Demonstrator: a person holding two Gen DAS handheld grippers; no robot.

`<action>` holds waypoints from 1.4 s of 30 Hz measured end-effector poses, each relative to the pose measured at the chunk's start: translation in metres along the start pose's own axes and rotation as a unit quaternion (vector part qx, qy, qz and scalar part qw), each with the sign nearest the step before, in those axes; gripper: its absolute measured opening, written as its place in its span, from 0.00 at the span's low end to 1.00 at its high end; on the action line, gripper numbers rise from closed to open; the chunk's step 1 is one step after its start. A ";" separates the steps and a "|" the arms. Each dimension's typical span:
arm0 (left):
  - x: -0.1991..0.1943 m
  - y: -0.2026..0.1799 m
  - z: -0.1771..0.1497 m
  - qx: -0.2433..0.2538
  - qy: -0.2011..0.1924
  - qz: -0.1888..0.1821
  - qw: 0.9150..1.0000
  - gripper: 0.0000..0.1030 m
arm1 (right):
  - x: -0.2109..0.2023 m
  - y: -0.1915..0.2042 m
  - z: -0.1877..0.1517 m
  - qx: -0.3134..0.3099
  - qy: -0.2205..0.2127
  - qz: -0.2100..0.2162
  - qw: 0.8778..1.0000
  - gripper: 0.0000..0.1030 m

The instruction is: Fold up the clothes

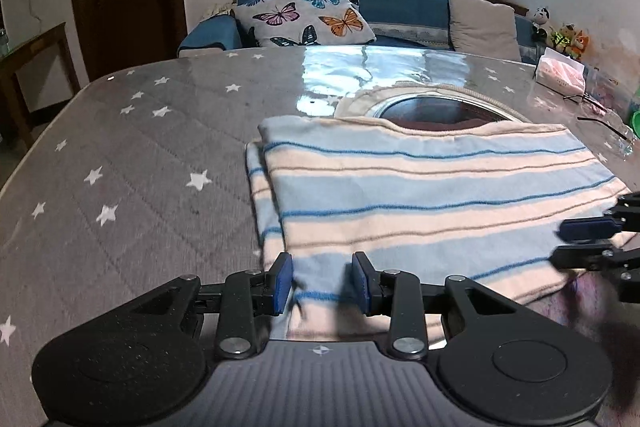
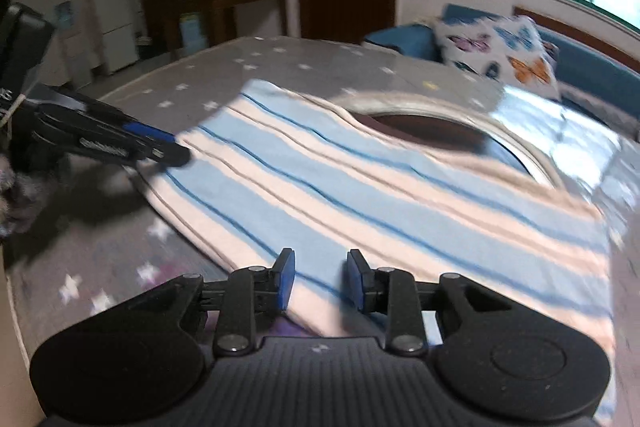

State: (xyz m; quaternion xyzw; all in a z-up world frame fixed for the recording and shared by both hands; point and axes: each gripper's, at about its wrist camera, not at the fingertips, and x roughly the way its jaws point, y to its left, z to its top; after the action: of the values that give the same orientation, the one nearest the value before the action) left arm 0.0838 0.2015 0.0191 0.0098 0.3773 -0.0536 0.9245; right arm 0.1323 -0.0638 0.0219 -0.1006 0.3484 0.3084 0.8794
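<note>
A striped garment [image 1: 420, 187], banded in pale blue and cream with thin dark-blue lines, is being laid flat on a grey star-printed tablecloth [image 1: 132, 163] under a glossy clear cover; it is lying right of the table's middle, its far edge overlapping a round opening [image 1: 444, 109] in the tabletop; along its left side a lower layer is showing beyond the upper one, so it is judged to be already folded at least once.

The left gripper [image 1: 322, 281] is being held at the near hem, its blue pads [image 1: 285, 281] parted, with the cloth lying between them but not pinched; the right gripper [image 2: 320, 279] is likewise being held open over the near right edge, nothing being clamped in it. Both are probably being stationed at this hem so that it can be caught at two spaced points and carried away from the holder over the far edge.

Open tablecloth is being left to the left of the garment and beyond it on that side; on the right, room is being narrowed by a tissue pack [image 1: 560, 71] and spectacles [image 1: 600, 107] near the table's rim; the opening beneath the far edge is judged a place where cloth could sag; the right wrist view is being blurred.
</note>
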 end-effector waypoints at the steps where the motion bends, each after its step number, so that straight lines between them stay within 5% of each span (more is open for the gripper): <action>1: -0.001 0.000 -0.002 -0.001 0.001 0.000 1.000 0.35 | -0.004 -0.005 -0.007 0.006 0.000 -0.003 1.000 0.33; 15: -0.013 -0.005 -0.016 -0.011 -0.002 0.004 1.000 0.35 | -0.063 -0.064 -0.049 0.111 -0.007 -0.055 0.992 0.33; 19: -0.014 -0.007 -0.017 -0.010 -0.003 0.006 1.000 0.35 | -0.082 -0.073 -0.050 0.121 -0.037 -0.070 0.989 0.33; 25: -0.016 -0.009 -0.020 -0.006 -0.003 0.009 1.000 0.35 | -0.076 -0.092 -0.063 0.151 -0.013 -0.104 0.983 0.29; 35: -0.020 -0.007 -0.015 -0.027 -0.006 0.016 1.000 0.38 | -0.084 -0.110 -0.051 0.158 -0.040 -0.135 0.977 0.34; 42: -0.017 -0.002 -0.015 -0.037 0.001 0.028 0.999 0.43 | -0.066 -0.133 -0.054 0.222 -0.039 -0.120 0.967 0.34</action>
State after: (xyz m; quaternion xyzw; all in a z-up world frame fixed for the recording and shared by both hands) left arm 0.0613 0.2018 0.0200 -0.0142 0.3792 -0.0138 0.9251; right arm 0.1466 -0.2214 0.0215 0.0681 0.3592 0.1190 0.9231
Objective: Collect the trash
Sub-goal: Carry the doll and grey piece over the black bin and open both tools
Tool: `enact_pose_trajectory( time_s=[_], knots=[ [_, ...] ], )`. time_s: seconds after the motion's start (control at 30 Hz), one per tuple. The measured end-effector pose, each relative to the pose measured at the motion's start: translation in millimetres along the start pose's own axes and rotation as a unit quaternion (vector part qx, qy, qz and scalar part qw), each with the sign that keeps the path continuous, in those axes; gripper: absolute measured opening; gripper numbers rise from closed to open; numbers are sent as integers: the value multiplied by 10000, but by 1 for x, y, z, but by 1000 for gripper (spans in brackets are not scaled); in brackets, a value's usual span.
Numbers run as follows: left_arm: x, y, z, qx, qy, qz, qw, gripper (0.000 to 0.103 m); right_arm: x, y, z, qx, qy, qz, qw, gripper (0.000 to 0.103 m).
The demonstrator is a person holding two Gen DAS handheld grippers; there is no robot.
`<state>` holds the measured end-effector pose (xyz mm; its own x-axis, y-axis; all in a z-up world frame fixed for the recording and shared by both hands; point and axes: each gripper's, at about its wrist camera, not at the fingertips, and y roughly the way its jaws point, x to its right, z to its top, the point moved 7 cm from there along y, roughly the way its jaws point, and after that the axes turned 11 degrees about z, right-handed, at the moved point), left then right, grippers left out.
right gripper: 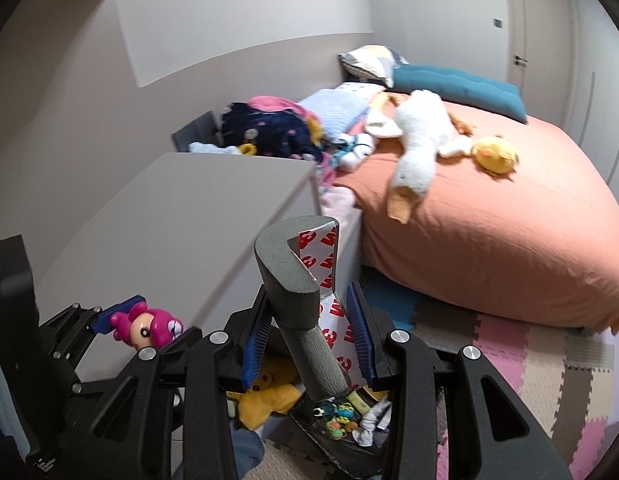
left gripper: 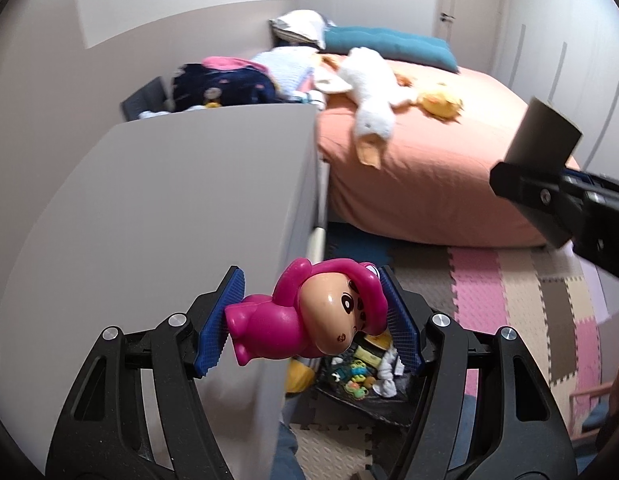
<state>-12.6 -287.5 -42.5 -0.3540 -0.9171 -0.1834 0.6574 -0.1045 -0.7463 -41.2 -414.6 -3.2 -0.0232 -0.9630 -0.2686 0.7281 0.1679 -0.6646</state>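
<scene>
My left gripper [left gripper: 313, 320] is shut on a pink plastic toy figure [left gripper: 309, 316], held sideways between the blue pads above the corner of a grey cabinet [left gripper: 169, 208]. That same left gripper [right gripper: 145, 320] and the toy figure [right gripper: 149, 326] show at the lower left of the right wrist view. A grey foam strip [right gripper: 297, 280] with red-printed white backing tape stands up between the pads of my right gripper [right gripper: 309, 336], which is shut on it. Seen from the left wrist, the right gripper [left gripper: 549, 200] carries the foam strip [left gripper: 545, 132] at the right edge.
Below both grippers a black bag [right gripper: 349, 440] on the floor holds small toys and a sock; a yellow plush [right gripper: 265, 396] lies beside it. An orange bed [right gripper: 489, 220] carries a white goose plush [right gripper: 417, 140], a yellow duck plush, pillows and clothes. Pink and beige foam floor mats [left gripper: 509, 300] lie at the right.
</scene>
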Motion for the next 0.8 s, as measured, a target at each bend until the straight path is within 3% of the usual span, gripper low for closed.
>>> enact_pose_trajectory(
  time_s=[0.3, 0.8],
  knots=[
    [49, 2, -4, -66, 477, -304, 9984, 66, 45, -13, -6, 60, 321, -306, 9990, 40],
    [93, 5, -11, -138, 873, -623, 9941, 66, 82, -21, -19, 46, 623, -570, 9964, 40]
  ],
)
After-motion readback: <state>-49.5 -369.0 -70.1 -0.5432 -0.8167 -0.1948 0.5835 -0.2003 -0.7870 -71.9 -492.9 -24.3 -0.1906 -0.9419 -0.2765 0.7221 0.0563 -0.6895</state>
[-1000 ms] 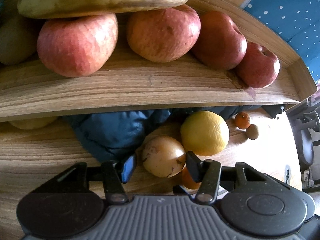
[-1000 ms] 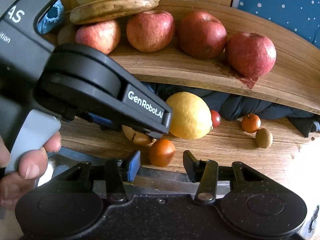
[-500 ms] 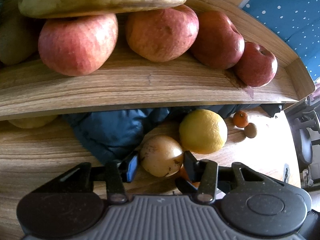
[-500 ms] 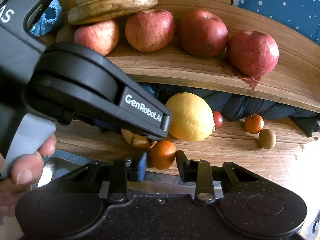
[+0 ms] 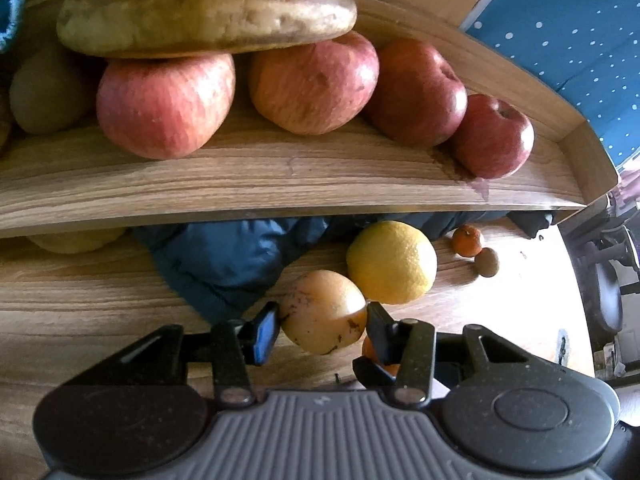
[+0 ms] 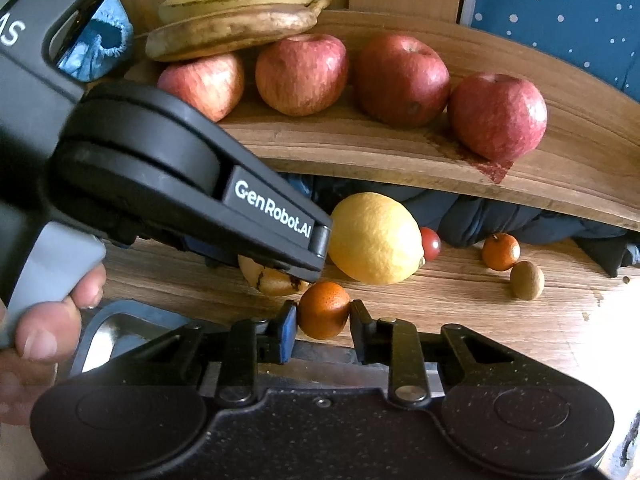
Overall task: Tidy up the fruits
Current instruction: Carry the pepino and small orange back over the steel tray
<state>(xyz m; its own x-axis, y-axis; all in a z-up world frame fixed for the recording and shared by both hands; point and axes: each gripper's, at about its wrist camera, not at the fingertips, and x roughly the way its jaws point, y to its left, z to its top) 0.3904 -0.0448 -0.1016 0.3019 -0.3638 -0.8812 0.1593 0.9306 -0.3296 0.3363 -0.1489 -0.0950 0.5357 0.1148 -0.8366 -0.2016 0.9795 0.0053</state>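
Note:
My left gripper point(image 5: 322, 326) is shut on a pale yellow-orange spotted fruit point(image 5: 322, 310), both pads touching its sides just above the wooden table point(image 5: 100, 292). My right gripper point(image 6: 323, 320) is shut on a small orange mandarin point(image 6: 323, 310). A large lemon point(image 5: 392, 262) lies just behind both; it also shows in the right wrist view point(image 6: 374, 238). The left gripper's body point(image 6: 160, 168) fills the left of the right wrist view and hides most of the spotted fruit point(image 6: 268, 280).
A wooden shelf point(image 5: 280, 184) above holds several red apples point(image 5: 164, 104) and bananas point(image 5: 208, 20). Under it lie dark blue cloth point(image 5: 228, 256), a cherry tomato point(image 6: 430, 243), another mandarin point(image 6: 500, 252) and a small brown kiwi point(image 6: 527, 281). A metal tray rim point(image 6: 104, 340) is at lower left.
Both grippers have closed: the left onto the spotted fruit, the right onto the small mandarin. Both views have shifted slightly, showing more of the bananas.

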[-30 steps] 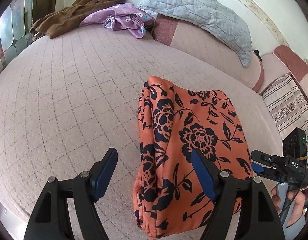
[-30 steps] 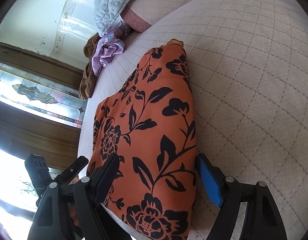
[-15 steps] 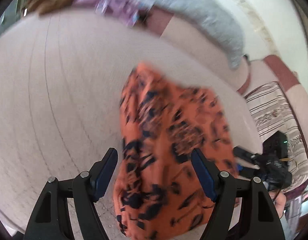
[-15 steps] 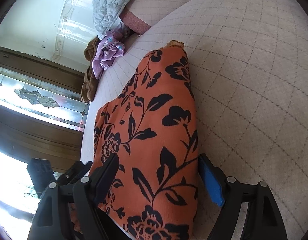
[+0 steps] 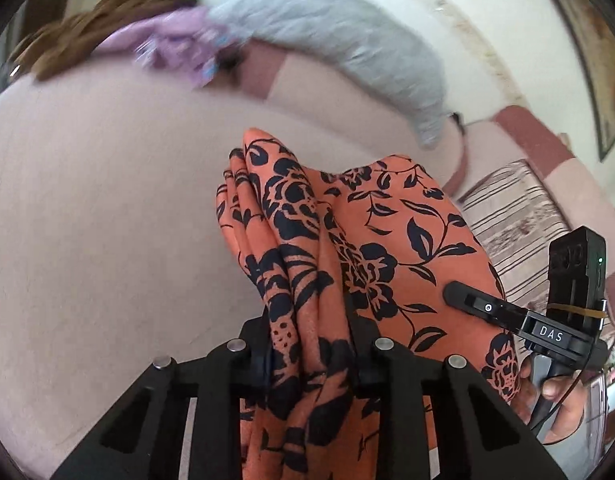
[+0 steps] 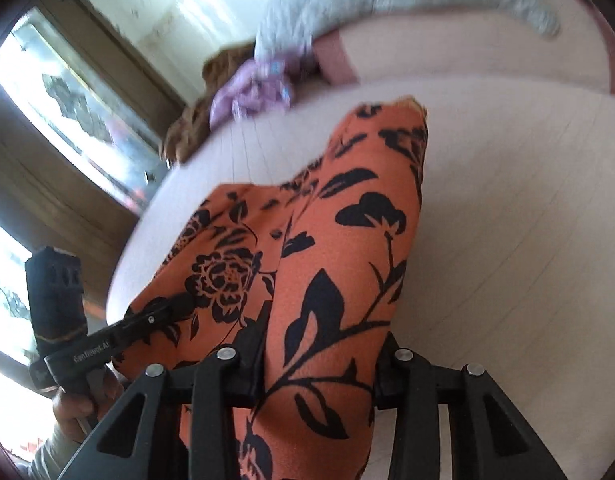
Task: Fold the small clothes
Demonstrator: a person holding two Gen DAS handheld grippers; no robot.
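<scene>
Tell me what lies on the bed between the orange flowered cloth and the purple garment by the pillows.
Nothing: in the left wrist view only bare bedspread lies between the orange cloth and the purple garment. The right wrist view shows the same.

- Your left gripper's [image 5: 309, 356] pads are buried in the bunched folds of the orange, black-flowered cloth [image 5: 387, 240]; its jaws are closing on that cloth.
- Your right gripper's [image 6: 319, 368] pads vanish likewise, jaws closing on the same cloth, whose near end runs off the bottom edge.
- The grey quilted pillow [image 5: 347, 36], crumpled purple garment [image 5: 175, 44] and brown garment [image 5: 107, 20] are smeared by motion blur.
- The hand [image 6: 79, 400] gripping the left handle is partly cut off.
</scene>
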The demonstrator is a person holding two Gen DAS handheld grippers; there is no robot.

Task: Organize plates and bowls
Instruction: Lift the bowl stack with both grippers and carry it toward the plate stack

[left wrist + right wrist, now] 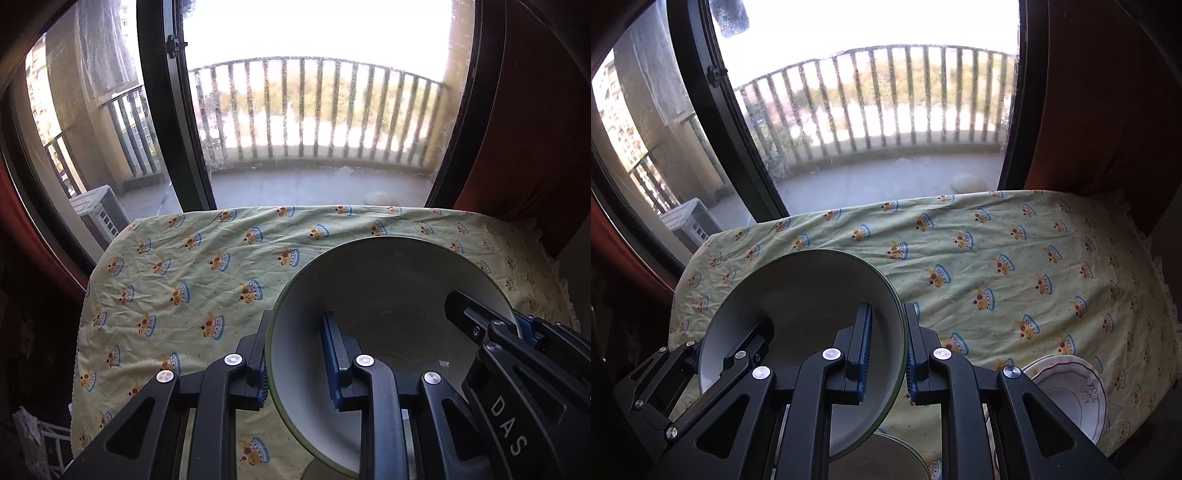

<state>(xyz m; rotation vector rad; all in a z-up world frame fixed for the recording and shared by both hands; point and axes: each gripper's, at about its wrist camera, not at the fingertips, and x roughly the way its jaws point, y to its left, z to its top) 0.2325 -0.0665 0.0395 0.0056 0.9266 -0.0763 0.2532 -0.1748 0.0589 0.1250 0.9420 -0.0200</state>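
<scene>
**Colleague:** How far along are you with the plates and bowls?

**Me:** Midway, by my reckoning. I have one large bowl (373, 295) up off the surface (192, 266), held from both sides. My left gripper (295, 354) has its fingers pinching the bowl's left rim, one pad inside and one outside. My right gripper (888, 354) pinches the opposite rim in the same way. The bowl hangs tilted above the near edge of the surface, closer to its left side as the right camera shows it.

**Colleague:** What is left to sort?

**Me:** A white plate (1071, 395) with a scalloped, purple-lined rim and a flower drawing lies by the near right corner, and it seems to sit on another plate, though I cannot tell how many are stacked. Just under the bowl, at the near edge, I see a pale round dish (886, 458), only partly in view. I judge the bowl I carry still has to be set down somewhere, perhaps on that dish, and nothing looks finally arranged yet.

**Colleague:** And the surroundings?

**Me:** The surface wears a wrinkled pale yellow cloth (997, 240) printed with small crowns. Its far half is bare. Beyond the far edge stands a dusty window (314, 110) in a dark frame, giving onto a balcony with a railing (314, 103). Reddish curtains hang at either side
</scene>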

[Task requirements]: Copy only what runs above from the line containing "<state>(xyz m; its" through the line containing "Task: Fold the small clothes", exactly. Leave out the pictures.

[Answer for the task]:
<state>(xyz m; its own x-axis, y-axis; all in a z-up world frame fixed for the recording and shared by both hands; point and axes: each gripper's, at about its wrist camera, not at the fingertips, and x roughly the way its jaws point, y to its left, z to its top) 0.3904 -0.0448 -0.1016 0.3019 -0.3638 -0.8812 0.1593 0.9306 -0.3296 0.3363 -0.1489 -0.0950 0.5357 0.1148 -0.8366 -0.2016 0.9795 0.0053</state>
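Note:
My left gripper point(image 5: 322, 326) is shut on a pale yellow-orange spotted fruit point(image 5: 322, 310), both pads touching its sides just above the wooden table point(image 5: 100, 292). My right gripper point(image 6: 323, 320) is shut on a small orange mandarin point(image 6: 323, 310). A large lemon point(image 5: 392, 262) lies just behind both; it also shows in the right wrist view point(image 6: 374, 238). The left gripper's body point(image 6: 160, 168) fills the left of the right wrist view and hides most of the spotted fruit point(image 6: 268, 280).
A wooden shelf point(image 5: 280, 184) above holds several red apples point(image 5: 164, 104) and bananas point(image 5: 208, 20). Under it lie dark blue cloth point(image 5: 228, 256), a cherry tomato point(image 6: 430, 243), another mandarin point(image 6: 500, 252) and a small brown kiwi point(image 6: 527, 281). A metal tray rim point(image 6: 104, 340) is at lower left.
Both grippers have closed: the left onto the spotted fruit, the right onto the small mandarin. Both views have shifted slightly, showing more of the bananas.
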
[-30 steps] 
[-30 steps] 
[-15 steps] 
[-15 steps] 
[+0 steps] 
[+0 steps] 
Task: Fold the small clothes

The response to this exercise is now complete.